Our language of implied causality seems to agree with typical usage in the literature, check for example the paper title of (Knott et al., 2002): ‘Formation of Dendritic Spines with GABAergic Synapses Induced by Whisker Stimulation in Adult Mice’, which clearly entails causality (‘induced’).
Of course, causality does not imply that the mechanism for the observed effect is known and maybe the reviewer means mechanism, not causality. Biologists strive to identify mechanisms, but they are well aware that hardly any (causal) finding published in the literature is understood at the full mechanistic level (not even considering quantum mechanics). Causality and mechanism are two different things, it makes sense only to investigate mechanisms of effects for which causality has been shown.
We have toned down the implied causality at several places including the title. We mean to say that we have no problem with changing our wording everywhere to remove implied causality, but we feel we must be given a reason by the reviewers why we should do so – we would then happily discuss the shortcomings of our approach, as these clearly must point to very important future work that should be done to show causality.
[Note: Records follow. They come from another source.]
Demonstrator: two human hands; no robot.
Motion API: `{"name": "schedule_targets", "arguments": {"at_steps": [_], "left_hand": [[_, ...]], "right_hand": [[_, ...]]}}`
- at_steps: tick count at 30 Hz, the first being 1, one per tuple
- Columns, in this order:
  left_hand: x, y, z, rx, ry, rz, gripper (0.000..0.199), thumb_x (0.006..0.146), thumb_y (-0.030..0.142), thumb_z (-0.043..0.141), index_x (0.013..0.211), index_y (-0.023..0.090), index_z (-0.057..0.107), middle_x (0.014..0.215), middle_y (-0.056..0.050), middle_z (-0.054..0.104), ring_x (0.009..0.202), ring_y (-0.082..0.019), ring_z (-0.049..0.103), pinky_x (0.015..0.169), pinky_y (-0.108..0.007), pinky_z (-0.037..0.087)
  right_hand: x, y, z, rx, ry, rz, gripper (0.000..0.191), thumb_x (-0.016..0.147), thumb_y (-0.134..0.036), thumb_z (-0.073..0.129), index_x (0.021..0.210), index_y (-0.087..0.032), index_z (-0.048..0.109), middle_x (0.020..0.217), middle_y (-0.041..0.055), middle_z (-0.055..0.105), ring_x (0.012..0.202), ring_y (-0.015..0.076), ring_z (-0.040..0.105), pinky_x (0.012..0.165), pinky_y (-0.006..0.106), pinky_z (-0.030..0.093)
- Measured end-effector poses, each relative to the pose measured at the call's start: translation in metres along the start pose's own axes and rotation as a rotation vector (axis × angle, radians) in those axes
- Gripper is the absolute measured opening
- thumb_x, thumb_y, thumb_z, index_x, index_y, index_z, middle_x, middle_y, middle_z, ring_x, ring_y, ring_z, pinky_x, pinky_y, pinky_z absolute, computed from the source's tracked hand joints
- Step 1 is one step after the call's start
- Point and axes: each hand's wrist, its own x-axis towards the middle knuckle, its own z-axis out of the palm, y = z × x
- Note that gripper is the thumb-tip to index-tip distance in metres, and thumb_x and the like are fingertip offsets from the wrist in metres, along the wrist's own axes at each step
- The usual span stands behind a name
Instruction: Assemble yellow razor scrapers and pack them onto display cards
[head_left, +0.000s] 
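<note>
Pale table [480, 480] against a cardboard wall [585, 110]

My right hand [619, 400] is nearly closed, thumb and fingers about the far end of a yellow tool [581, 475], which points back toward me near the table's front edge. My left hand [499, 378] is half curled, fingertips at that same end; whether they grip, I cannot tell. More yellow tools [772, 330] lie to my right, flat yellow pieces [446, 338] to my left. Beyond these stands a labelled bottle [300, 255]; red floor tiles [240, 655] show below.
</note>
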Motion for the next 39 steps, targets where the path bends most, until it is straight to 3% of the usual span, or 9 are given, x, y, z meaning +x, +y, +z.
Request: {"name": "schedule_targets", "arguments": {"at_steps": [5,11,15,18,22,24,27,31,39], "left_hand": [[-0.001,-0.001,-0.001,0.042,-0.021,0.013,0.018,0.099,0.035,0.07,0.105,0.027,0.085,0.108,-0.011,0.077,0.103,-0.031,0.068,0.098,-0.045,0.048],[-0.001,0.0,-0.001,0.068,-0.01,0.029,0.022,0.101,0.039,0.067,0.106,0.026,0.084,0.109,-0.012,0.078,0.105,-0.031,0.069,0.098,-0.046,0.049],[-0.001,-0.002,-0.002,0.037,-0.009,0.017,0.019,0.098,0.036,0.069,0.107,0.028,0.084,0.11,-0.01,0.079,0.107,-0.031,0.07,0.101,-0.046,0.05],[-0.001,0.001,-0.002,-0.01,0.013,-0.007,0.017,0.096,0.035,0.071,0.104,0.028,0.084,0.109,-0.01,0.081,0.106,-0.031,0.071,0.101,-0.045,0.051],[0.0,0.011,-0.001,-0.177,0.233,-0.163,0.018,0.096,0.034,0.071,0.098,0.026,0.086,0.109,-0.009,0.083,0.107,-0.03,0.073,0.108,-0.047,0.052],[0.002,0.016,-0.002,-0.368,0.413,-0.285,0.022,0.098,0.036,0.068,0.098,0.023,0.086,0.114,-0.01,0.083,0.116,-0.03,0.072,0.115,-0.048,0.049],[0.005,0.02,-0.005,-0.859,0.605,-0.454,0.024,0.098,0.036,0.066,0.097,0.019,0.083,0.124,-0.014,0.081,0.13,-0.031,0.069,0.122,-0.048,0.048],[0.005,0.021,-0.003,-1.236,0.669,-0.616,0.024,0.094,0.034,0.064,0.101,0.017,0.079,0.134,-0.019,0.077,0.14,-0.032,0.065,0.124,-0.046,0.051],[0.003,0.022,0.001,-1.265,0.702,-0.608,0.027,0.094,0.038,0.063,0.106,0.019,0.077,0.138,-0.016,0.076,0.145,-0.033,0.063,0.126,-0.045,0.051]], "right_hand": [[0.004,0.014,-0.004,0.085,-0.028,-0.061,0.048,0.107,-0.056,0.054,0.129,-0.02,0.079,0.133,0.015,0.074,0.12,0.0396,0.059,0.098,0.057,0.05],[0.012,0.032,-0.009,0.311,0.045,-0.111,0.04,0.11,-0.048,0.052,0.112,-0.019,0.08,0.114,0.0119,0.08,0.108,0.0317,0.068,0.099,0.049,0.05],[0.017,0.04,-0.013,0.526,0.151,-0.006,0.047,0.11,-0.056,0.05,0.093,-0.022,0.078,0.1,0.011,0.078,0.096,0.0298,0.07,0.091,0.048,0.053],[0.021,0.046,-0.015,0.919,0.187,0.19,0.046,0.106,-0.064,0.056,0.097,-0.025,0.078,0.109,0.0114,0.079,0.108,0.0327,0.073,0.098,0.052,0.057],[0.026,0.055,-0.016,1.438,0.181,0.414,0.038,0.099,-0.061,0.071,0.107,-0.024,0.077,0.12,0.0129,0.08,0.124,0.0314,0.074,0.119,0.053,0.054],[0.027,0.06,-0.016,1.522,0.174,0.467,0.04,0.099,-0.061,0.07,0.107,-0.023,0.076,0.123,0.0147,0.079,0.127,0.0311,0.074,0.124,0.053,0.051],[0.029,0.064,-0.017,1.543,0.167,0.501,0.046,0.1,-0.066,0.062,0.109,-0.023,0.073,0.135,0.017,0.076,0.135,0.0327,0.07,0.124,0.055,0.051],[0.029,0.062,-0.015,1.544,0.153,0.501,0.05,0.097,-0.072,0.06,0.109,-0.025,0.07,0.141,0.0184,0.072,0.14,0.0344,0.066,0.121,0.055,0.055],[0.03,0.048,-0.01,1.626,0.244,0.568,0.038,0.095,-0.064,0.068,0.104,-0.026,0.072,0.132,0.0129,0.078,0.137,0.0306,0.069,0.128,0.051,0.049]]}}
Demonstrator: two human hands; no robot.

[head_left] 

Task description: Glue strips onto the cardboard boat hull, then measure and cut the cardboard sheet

Your hypothesis, that there is HVC synapse turnover associated with aging, is possible, but you do not address turnover. The stated idea, that extended tutoring had an effect on synapse pruning, can only be hypothesized. Turnover may be inferred but is not shown here.
We agree that we do not have direct evidence of turnover. However, turnover is suggested from previous work including (Roberts et al., 2010). What matters in our study is the net effect of overall pruning or insertion of synapses, irrespective of whether it is accompanied by turnover. We have rephrased all sentences mentioning turnover.
There are also a number of unnecessary overstatements, with an example from the Abstract "little is known about their formation during critical periods" when there is a large literature on the role of inhibition in visual system critical periods. There is no need to address this specific example in the reply to the reviews. Instead, if the authors choose to revise the paper, they should carefully go through the paper and remove all overstatements, since they detract from your argument.
We have gone through the paper and hopefully eliminated all such overstatements. Note that our sentence in the Abstract dealt with the development of motor skills, for which visual cortex plays no particular role.